## WHAT YOU SHOULD DO:
Reproduce the listing below exactly. Pictures do not belong in the copy.

## SUPPLIED RECORDS:

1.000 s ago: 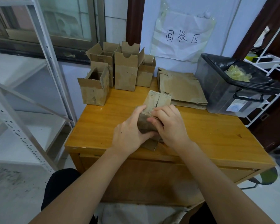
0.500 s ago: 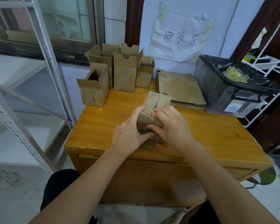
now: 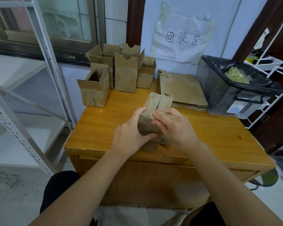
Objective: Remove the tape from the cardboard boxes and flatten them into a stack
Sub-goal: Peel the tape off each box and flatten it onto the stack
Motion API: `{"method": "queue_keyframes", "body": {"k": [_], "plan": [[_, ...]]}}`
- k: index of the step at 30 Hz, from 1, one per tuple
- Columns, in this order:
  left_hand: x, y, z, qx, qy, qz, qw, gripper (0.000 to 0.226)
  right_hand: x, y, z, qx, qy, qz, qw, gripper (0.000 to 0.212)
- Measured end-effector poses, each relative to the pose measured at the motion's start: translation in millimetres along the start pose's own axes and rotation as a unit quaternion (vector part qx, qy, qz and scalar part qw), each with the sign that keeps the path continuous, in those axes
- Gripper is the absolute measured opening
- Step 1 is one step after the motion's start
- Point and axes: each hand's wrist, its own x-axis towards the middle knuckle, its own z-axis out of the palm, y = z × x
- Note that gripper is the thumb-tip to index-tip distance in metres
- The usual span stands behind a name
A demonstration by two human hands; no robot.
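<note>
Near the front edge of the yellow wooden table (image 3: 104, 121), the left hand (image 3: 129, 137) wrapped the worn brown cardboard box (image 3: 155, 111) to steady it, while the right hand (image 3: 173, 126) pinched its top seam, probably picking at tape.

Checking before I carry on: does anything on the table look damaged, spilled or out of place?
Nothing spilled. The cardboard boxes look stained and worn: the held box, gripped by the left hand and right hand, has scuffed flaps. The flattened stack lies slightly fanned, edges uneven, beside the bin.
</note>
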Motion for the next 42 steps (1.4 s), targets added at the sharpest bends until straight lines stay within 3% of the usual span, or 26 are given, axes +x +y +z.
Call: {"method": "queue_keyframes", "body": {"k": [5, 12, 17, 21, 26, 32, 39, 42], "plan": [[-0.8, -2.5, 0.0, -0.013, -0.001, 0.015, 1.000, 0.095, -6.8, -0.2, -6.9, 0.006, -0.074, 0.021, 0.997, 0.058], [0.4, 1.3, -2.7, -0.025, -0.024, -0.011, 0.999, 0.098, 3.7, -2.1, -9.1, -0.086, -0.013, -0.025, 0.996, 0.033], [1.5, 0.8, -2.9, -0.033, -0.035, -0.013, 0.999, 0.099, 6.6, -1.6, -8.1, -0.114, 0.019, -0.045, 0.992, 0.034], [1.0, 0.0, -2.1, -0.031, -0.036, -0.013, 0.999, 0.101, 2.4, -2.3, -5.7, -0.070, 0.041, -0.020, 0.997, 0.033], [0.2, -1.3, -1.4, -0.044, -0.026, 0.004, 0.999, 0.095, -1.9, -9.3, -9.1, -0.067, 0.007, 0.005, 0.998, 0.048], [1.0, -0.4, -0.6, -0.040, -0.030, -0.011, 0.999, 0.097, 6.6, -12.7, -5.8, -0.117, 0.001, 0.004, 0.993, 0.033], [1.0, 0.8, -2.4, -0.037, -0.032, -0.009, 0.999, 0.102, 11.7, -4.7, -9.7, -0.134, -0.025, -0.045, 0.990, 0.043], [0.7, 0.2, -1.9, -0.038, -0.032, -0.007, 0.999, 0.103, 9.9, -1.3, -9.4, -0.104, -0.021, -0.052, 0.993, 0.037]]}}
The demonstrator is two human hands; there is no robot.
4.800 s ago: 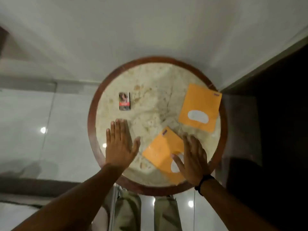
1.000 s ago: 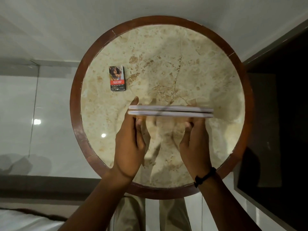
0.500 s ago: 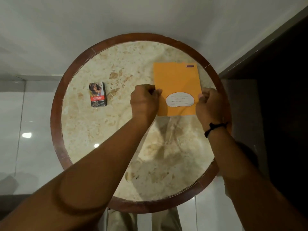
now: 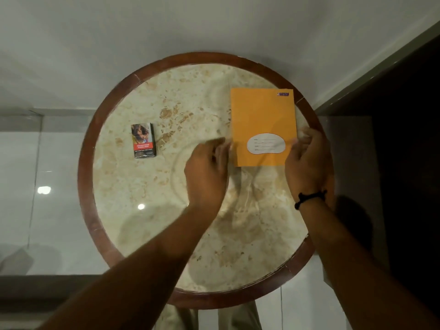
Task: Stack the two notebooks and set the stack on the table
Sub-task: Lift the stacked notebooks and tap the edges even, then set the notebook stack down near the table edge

## PROBLEM SOLUTION:
1.000 s ago: 
0.500 s ago: 
now: 
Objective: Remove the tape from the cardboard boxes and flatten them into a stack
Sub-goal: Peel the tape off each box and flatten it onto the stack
Motion API: `{"method": "queue_keyframes", "body": {"k": [_], "plan": [[_, ...]]}}`
- k: index of the step at 30 Hz, from 1, one per tuple
- Columns, in this order:
  left_hand: x, y, z, qx, qy, qz, qw, gripper (0.000 to 0.226)
  right_hand: x, y, z, qx, qy, qz, qw, gripper (0.000 to 0.212)
- Measured end-effector poses, each relative to the pose measured at the motion's start: translation in millimetres along the start pose's own axes and rotation as a unit quaternion (vector part qx, qy, qz and scalar part qw), each with the sign that keeps the path continuous, in those axes
- Gripper is the absolute measured opening
- Step 1 is one step after the motion's start
- Point and axes: each hand's wrist, its own x-axis towards the middle knuckle, its own z-axis out of the palm, y = z × x
- Note that gripper is the thumb-tip to index-tip distance in metres
- The usual span stands behind a name
A demonstration by two human hands; no robot.
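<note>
Near the front edge of the yellow wooden table (image 3: 104, 121), the left hand (image 3: 129, 137) wrapped the worn brown cardboard box (image 3: 155, 111) to steady it, while the right hand (image 3: 173, 126) pinched its top seam, probably picking at tape.

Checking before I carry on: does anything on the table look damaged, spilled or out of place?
Nothing spilled. The cardboard boxes look stained and worn: the held box, gripped by the left hand and right hand, has scuffed flaps. The flattened stack lies slightly fanned, edges uneven, beside the bin.
</note>
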Motion for the next 42 steps (1.4 s), targets added at the sharpest bends until straight lines stay within 3% of the usual span, or 26 are given, axes +x +y +z.
Call: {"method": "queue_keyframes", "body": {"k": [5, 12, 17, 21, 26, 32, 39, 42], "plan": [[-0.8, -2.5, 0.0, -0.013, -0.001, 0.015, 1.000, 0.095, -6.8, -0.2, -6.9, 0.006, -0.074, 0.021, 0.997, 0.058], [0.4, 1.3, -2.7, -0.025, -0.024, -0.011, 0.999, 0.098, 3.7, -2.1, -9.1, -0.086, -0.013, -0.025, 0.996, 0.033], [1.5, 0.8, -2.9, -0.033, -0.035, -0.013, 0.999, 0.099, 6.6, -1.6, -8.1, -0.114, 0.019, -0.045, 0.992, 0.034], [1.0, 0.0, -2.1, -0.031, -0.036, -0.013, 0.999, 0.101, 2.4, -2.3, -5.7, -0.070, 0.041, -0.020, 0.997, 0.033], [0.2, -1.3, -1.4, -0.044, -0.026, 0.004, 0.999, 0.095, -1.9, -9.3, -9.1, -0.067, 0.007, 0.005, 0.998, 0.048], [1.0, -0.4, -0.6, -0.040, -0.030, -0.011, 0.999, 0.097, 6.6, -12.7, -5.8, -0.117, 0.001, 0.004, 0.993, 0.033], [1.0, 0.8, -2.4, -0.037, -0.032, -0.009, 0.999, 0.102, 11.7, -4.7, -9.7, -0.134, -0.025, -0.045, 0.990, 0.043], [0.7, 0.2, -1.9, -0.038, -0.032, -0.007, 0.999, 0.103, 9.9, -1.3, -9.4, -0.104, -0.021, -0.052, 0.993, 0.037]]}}
The demonstrator is two human hands; there is no robot.
4.800 s ago: 
1.000 s ago: 
0.500 s ago: 
now: 
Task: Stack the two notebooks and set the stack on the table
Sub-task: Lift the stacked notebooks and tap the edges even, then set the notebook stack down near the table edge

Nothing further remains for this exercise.